C’est une voix rare, mais puissante, qui s’est élevée dans un climat politique tendu au Gabon. Landry Abaga Essono, président du Syndicat National des Magistrats du Gabon (SYNAMAG), est sorti de sa réserve pour dénoncer vigoureusement ce qu’il qualifie de « dérive grave » dans le fonctionnement de la justice gabonaise. En toile de fond : la mise en liberté provisoire, suivie d’une exfiltration nocturne vers l’Angola, de Sylvia Bongo Ondimba et de son fils Noureddine Bongo Valentin, tous deux inculpés pour corruption et haute trahison dans le sillage du coup d’État militaire du 30 août 2023.
Une justice dite contournée
Dans une interview exclusive accordée au média gabonais « leconfidentiel.ga », le magistrat ne mâche pas ses mots. Selon lui, les deux personnalités de l’ancien cercle présidentiel « devraient encore être à Gros Bouquet », la prison centrale de Libreville. Et pour cause : « La justice ne s’est jamais prononcée sur les faits qui leur sont reprochés », rappelle-t-il avec insistance. Aucun non-lieu, aucune relaxe, aucune décision judiciaire ne justifie leur libération, encore moins leur sortie du territoire.
Un départ orchestré dans l’ombre. Mais ce qui semble davantage indigner le président du SYNAMAG, c’est le flou entourant les conditions de ce départ discret vers l’Angola. « La police aux frontières n’a pas réagi, car elle a reçu l’ordre de ne pas le faire », avance-t-il sans détours, pointant une interférence manifeste du pouvoir exécutif dans une affaire judiciaire encore en cours. « Vous savez d’où viennent ces instructions, et ce n’est certainement pas d’un magistrat », déclare-t-il, accusant implicitement les plus hautes sphères de l’État.

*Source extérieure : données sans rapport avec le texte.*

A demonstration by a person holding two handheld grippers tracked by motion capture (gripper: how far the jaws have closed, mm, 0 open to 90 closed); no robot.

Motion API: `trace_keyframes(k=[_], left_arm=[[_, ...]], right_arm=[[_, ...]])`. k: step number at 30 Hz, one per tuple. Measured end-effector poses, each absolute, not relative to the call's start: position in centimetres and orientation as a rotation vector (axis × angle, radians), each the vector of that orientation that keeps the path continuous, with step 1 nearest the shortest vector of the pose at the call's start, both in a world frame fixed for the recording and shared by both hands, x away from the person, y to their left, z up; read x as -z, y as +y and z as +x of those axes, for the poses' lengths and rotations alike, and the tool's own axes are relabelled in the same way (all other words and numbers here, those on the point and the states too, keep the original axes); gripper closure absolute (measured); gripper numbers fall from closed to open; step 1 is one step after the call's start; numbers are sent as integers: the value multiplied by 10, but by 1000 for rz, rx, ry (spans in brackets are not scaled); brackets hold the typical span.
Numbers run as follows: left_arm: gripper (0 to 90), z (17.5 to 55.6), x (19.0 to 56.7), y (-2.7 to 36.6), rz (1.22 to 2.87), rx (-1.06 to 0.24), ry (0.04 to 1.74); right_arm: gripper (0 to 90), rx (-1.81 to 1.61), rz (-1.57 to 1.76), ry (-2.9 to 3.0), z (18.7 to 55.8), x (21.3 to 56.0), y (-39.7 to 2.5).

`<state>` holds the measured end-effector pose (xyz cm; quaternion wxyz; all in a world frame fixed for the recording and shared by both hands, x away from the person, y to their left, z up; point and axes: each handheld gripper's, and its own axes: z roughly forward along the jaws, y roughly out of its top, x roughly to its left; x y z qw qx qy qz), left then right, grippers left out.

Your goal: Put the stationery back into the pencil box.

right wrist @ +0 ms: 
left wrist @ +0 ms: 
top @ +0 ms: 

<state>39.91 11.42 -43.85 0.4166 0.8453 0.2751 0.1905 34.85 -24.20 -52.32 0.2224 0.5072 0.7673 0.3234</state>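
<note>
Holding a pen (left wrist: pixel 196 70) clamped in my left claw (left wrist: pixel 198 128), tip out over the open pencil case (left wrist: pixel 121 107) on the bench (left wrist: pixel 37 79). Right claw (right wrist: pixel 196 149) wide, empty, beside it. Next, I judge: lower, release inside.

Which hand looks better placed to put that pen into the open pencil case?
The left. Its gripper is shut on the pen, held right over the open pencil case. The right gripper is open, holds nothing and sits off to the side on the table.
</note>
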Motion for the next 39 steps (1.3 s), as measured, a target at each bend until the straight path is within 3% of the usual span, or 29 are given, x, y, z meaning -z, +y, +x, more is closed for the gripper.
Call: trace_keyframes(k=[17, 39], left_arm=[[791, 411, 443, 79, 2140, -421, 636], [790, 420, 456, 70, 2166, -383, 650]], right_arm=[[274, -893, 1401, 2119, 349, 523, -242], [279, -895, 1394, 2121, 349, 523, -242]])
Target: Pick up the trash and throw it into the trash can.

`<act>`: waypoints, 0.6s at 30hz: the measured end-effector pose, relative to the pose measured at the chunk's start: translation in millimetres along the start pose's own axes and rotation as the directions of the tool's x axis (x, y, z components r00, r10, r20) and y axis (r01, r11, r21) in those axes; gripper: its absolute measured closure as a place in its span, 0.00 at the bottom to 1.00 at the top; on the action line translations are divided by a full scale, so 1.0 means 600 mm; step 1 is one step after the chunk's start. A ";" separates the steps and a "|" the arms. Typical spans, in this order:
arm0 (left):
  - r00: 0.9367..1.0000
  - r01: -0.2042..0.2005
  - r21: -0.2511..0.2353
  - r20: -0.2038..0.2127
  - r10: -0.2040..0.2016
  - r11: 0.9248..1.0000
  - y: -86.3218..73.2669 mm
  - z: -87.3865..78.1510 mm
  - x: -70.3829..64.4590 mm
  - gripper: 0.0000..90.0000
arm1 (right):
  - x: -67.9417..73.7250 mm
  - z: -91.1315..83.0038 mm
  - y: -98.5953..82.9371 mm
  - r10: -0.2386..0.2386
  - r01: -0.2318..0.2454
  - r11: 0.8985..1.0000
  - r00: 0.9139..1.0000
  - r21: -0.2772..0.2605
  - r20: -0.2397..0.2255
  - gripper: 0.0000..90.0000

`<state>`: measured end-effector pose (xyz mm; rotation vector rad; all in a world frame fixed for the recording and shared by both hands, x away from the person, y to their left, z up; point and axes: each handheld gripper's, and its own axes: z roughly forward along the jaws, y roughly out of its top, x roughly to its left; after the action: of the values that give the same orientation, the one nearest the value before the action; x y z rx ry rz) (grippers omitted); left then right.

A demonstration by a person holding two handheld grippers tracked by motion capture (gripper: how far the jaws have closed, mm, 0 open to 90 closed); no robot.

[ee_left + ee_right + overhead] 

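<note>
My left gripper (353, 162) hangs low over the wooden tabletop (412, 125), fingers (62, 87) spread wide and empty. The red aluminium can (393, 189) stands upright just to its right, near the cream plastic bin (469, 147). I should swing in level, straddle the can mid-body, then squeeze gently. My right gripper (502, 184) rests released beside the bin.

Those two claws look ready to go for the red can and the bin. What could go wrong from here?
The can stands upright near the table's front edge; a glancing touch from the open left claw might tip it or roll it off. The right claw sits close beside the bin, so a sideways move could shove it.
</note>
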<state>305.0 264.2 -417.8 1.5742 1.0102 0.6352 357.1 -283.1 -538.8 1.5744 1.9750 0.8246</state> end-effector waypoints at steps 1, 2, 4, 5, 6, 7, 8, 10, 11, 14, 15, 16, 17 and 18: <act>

Au-delà du cas Bongo, cette prise de parole met en lumière un malaise institutionnel plus profond. Pour Landry Abaga Essono, l’indépendance de la justice gabonaise est structurellement entravée par une « incohérence constitutionnelle ». En cause : la mainmise du président de la République sur le Conseil Supérieur de la Magistrature (CSM), organe pourtant censé garantir l’autonomie du pouvoir judiciaire. « La Constitution parle de séparation des pouvoirs, mais donne au chef de l’exécutif le contrôle du CSM. Cette contradiction est la racine des abus que nous constatons aujourd’hui », tranche-t-il.
Un appel à la réforme…
Face à cette crise de confiance entre la justice et le peuple, le président du SYNAMAG appelle à une réforme profonde : « Pour garantir une justice indépendante, tous les membres issus de l’exécutif et du législatif doivent être exclus du CSM », plaide-t-il. Il en appelle à une refondation de l’architecture judiciaire pour que cesse l’instrumentalisation politique des institutions judiciaires.
Dans une déclaration empreinte de gravité, Landry Abaga Essono interpelle directement l’exécutif : « Les magistrats assument leurs actes. Que l’exécutif assume les siens en disant la vérité au peuple gabonais. Viendra un jour où les magistrats se débarrasseront de leur réserve. À ce moment-là, chacun assumera ses responsabilités devant l’Histoire. »
Ce cri d’alarme d’un haut magistrat jette une lumière crue sur les tensions institutionnelles qui traversent le Gabon, moins d’un mois après l’investiture du général-président Brice Clotaire Oligui Nguema. Il sonne à la fois comme un appel à la lucidité et comme un avertissement ferme : la justice ne peut être foulée aux pieds sans conséquences. Le temps du silence, semble-t-il, touche à sa fin.